- **About this exercise**
From the records below, print exactly the lines starting at the one containing "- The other" and ending at the one containing "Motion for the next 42", ends included, and nothing else.
·····
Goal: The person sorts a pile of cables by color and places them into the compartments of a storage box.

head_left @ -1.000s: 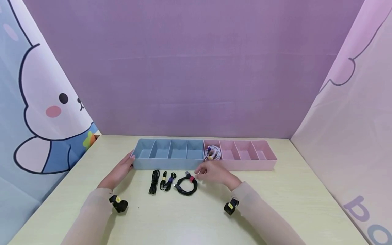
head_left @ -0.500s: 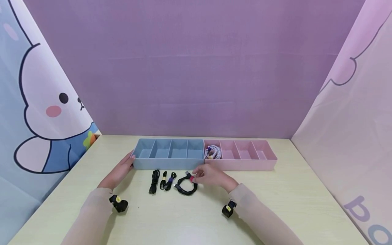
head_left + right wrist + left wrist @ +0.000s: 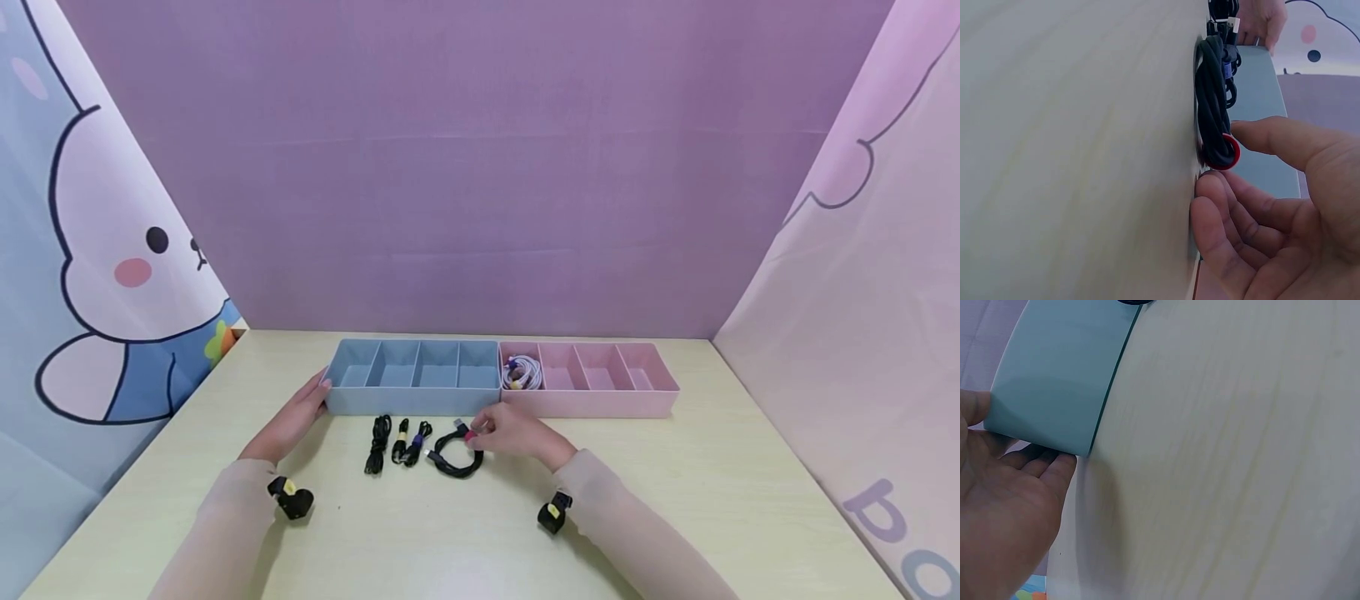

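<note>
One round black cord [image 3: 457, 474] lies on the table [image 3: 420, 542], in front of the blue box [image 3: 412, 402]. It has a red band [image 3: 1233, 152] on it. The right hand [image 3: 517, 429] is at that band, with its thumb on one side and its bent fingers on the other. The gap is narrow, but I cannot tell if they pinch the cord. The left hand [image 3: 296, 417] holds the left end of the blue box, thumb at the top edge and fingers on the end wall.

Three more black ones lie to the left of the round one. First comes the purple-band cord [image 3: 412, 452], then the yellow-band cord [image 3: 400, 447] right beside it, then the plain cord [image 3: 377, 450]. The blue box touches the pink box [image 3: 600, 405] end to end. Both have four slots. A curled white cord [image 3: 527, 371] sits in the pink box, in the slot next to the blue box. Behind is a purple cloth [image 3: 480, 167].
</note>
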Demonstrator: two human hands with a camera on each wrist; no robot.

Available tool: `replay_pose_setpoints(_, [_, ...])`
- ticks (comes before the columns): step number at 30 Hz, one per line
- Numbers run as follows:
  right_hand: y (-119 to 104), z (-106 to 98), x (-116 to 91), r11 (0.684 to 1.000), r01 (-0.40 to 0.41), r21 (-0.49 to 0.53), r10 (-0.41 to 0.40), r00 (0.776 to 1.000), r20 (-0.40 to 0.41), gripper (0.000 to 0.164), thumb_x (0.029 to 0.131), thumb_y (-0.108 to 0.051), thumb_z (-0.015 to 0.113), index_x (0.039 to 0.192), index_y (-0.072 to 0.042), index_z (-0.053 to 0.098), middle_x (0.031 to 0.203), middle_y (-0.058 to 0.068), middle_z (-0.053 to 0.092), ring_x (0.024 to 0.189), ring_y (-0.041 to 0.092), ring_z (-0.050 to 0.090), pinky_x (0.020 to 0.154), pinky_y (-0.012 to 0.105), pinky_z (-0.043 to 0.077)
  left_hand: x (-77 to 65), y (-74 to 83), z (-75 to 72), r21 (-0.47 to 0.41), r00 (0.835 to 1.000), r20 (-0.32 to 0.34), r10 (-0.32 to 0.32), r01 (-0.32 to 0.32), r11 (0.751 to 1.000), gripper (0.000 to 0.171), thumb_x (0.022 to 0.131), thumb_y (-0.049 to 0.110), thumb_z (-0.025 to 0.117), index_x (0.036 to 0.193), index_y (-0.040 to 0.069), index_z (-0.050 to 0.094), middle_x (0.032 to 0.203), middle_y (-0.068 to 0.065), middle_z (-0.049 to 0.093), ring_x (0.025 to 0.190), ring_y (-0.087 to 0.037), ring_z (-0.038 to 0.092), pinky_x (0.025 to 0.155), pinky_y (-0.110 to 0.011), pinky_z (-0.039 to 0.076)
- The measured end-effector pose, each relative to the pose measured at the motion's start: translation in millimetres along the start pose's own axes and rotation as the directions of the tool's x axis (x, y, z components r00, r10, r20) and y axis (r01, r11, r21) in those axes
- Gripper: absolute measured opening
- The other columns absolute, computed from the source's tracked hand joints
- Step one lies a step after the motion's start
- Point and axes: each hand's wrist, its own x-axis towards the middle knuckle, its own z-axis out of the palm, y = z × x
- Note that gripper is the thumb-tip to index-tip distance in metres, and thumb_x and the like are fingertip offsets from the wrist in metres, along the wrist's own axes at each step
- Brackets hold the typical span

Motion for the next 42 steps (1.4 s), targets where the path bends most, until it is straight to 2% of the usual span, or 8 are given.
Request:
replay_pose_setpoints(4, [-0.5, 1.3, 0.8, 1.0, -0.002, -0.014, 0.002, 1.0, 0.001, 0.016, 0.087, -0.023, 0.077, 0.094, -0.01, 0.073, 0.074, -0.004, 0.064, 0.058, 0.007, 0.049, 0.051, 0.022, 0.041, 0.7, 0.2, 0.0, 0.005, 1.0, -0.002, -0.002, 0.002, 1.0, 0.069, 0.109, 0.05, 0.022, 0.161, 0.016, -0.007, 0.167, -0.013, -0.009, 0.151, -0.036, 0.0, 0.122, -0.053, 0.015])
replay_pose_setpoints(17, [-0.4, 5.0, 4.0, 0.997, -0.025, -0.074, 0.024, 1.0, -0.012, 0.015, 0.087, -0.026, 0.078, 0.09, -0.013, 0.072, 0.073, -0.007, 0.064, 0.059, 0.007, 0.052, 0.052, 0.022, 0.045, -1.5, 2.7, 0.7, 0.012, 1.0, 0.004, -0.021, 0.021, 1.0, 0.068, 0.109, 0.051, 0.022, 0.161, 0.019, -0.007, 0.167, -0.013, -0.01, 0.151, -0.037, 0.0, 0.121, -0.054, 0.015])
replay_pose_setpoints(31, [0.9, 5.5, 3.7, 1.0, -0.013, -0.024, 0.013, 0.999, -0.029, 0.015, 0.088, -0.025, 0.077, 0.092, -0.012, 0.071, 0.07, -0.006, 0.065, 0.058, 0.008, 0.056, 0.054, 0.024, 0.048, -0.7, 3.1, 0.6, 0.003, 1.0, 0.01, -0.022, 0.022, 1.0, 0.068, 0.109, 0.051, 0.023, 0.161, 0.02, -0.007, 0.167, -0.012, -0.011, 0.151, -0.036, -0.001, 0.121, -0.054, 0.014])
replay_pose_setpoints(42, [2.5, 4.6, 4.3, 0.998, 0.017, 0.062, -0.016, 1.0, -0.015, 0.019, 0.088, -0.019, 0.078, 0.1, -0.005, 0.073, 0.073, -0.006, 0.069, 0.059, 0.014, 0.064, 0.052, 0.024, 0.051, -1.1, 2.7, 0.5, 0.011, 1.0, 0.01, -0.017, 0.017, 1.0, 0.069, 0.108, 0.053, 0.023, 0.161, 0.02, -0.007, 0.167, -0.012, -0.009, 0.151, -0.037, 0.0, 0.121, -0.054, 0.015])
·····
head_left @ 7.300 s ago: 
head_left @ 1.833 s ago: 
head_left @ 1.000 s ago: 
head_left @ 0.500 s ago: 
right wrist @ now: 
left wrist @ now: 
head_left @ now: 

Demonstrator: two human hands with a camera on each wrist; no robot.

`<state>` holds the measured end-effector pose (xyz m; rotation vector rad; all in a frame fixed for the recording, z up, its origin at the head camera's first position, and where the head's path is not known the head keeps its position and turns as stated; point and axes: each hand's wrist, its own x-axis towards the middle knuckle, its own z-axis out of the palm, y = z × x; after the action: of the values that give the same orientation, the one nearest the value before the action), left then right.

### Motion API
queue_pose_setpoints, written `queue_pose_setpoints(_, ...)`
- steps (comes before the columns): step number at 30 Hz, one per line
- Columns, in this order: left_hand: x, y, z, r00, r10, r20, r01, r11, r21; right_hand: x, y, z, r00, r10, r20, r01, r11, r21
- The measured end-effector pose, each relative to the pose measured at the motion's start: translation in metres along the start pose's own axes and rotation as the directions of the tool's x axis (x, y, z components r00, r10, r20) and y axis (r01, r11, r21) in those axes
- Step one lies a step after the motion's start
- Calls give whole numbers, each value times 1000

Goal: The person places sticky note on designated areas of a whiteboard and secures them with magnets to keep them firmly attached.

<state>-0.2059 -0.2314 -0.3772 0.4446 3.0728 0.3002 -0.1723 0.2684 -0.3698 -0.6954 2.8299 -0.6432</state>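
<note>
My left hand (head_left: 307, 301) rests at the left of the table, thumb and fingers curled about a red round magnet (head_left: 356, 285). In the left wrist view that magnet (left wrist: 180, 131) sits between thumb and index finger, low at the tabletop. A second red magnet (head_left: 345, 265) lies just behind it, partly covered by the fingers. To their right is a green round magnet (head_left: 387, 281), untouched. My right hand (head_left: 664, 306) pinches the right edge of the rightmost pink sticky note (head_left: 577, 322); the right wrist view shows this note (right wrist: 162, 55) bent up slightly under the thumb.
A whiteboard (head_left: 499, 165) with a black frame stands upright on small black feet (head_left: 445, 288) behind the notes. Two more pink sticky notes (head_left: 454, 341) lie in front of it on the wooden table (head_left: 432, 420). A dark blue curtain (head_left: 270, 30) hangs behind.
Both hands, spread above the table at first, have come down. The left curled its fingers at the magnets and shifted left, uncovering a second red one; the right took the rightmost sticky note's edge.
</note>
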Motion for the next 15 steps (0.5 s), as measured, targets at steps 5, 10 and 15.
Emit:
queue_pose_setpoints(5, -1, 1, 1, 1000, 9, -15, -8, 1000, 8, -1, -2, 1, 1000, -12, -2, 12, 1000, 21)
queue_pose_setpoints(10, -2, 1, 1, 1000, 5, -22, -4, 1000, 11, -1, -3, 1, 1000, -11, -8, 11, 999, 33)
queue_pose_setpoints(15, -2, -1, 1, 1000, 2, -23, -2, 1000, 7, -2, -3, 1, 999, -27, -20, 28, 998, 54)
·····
- **Exercise solution**
- The other columns absolute, computed from the source's tracked hand joints
- Step one lies a step after the motion's start
- Point and axes: each hand's wrist, its own x-axis towards the middle knuckle, its own z-axis out of the palm, y = z × x
- Note that gripper is the thumb-tip to index-tip distance in metres, and thumb_x and the like are fingertip offsets from the wrist in metres, along the wrist's own axes at each step
- Brackets hold the typical span

Motion for the next 42 steps (1.4 s), targets where the path bends most, until it is straight to 2% of the usual span, or 8 are given.

The response to the exercise is now complete.